Отец Сергий | страница 22
После ужина отец Сергий стал творить умственную молитву: «Господи Иисусе Христе, сыне Божий, помилуй нас», — а потом стал читать псалом, и вдруг, среди псалма, откуда ни возьмись, воробей слетел с куста на землю и, чиликая и попрыгивая, подскочил к нему, испугался чего-то и улетел. Он читал молитву, в которой говорил о своем отречении от мира, и торопился поскорее прочесть ее, чтобы послать за купцом с больною дочерью: она интересовала его. Она интересовала его тем, что это было развлечение, новое лицо, тем, что и отец ее и она считали его угодником, таким, чья молитва исполнялась. Он отрекался от этого, но он в глубине души сам считал себя таким.
Он часто удивлялся тому, как это случилось, что ему, Степану Касатскому, довелось быть таким необыкновенным угодником и прямо чудотворцем, но то, что он был такой, не было никакого сомнения: он не мог не верить тем чудесам, которые он сам видел, начиная с расслабленного мальчика и до последней старушки, получившей зрение по его молитве.
Как ни странно это было, это было так.
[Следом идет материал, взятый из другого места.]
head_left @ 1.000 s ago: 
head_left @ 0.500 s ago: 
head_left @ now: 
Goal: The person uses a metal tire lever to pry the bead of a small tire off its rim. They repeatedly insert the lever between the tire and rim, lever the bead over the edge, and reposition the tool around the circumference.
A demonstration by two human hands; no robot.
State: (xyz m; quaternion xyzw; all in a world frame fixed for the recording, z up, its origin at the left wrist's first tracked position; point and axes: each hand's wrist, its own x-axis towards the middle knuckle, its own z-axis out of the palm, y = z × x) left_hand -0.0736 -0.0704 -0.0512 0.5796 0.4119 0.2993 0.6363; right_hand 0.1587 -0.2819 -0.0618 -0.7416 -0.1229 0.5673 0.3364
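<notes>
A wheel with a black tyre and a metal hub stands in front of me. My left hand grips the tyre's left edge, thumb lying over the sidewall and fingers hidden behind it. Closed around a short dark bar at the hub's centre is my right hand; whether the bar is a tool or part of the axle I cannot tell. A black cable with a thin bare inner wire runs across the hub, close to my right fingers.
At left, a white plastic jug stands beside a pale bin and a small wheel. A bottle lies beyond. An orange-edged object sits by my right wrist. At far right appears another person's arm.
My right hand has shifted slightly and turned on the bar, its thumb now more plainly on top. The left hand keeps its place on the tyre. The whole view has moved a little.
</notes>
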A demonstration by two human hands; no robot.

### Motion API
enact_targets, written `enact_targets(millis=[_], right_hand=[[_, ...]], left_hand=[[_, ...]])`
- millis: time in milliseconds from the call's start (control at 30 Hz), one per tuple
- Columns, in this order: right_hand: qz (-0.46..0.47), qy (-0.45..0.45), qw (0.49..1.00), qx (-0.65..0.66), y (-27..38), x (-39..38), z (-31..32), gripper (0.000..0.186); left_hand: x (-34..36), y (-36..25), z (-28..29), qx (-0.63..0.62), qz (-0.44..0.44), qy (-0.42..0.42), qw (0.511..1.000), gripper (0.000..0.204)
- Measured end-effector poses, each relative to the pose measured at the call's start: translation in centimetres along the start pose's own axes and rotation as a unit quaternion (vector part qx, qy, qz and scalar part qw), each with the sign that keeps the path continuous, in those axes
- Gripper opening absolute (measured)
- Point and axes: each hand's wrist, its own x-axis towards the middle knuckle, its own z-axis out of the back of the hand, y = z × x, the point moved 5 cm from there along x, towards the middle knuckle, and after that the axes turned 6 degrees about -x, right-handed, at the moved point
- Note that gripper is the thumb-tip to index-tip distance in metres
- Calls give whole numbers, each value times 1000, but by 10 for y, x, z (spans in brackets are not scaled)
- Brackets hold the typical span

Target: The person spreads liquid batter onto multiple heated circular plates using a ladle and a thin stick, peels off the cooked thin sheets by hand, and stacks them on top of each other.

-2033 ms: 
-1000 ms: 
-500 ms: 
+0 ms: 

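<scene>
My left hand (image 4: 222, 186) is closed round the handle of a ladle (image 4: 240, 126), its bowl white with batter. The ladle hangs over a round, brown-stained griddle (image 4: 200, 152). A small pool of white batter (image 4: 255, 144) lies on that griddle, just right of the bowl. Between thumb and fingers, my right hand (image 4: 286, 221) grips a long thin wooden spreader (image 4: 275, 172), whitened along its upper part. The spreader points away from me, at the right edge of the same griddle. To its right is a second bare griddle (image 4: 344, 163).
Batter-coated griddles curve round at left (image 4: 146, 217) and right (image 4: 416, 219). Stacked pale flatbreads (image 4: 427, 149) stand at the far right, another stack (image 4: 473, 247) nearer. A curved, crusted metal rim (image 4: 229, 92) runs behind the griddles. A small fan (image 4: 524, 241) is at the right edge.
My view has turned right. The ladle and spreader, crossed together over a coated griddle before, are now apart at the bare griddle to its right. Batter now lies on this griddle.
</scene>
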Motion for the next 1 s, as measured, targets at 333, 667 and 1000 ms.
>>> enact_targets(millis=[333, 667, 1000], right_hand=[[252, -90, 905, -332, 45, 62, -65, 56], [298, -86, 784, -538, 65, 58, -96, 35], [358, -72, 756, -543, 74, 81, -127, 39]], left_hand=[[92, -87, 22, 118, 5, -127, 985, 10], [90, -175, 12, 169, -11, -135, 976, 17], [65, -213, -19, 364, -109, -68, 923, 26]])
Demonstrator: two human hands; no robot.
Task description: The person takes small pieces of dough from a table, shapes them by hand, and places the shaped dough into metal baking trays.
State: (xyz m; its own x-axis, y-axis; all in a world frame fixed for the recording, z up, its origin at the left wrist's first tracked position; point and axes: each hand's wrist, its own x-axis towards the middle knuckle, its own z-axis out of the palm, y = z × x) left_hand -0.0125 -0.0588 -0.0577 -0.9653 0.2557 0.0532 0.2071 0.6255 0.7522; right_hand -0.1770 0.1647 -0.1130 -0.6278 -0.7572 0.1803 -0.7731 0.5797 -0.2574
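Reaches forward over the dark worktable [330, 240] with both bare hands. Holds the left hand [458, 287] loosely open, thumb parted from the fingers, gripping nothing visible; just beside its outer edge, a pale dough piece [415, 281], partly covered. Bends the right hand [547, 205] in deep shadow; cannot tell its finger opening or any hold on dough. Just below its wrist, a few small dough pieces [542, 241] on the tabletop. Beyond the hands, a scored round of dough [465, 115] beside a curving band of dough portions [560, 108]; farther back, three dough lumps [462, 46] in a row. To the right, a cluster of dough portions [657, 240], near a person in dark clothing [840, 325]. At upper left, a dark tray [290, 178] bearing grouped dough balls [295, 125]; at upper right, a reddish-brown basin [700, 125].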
Так купцова дочь интересовала его тем, что она была новое лицо, что она имела веру в него, и тем еще, что предстояло опять на ней подтвердить свою силу исцеления и свою славу. «За тысячу верст приезжают, в газетах пишут, государь знает, в Европе, в неверующей Европе знают», — думал он. И вдруг ему стало совестно своего тщеславия, и он стал опять молиться Богу. «Господи, царю небесный, утешителю, душе истины, приди и вселися в ны, и очисти ны от всякия скверны, и спаси, блаже, души наша. Очисти от скверны славы людской, обуревающей меня», повторил он и вспомнил, сколько раз он молился об этом и как тщетны были до сих пор в этом отношений его молитвы: молитва его делала чудеса для других, но для себя он не мог выпросить у Бога освобождения от этой ничтожной страсти.
Он вспомнил молитвы свои в первое время затвора, когда он молился о даровании ему чистоты, смирения и любви, и о том, как ему казалось тогда, что Бог услышал его молитвы, он был чист и отрубил себе палец, и он поднял сморщенный сборками отрезок пальца и поцеловал его; ему казалось, что он и был смиренен тогда, когда он постоянно гадок был себе своей греховностью, и ему казалось, что он имел тогда и любовь, когда вспоминал, с каким умилением он встретил тогда старика, зашедшего к нему пьяного солдата, требовавшего денег, ее. Но теперь? И он спросил себя: любит ли он кого, любит ли Софью Ивановну, отца Серапиона, испытал ли он чувство любви ко всем этим лицам, бывшим у него нынче, к этому ученому юноше, с которым он так поучительно беседовал, заботясь только о том, чтобы показать ему свой ум и неотсталость от образования. Ему приятна, нужна любовь от них, но к ним любви он не чувствовал. Не было у него теперь любви, не было и смирения, не было и чистоты.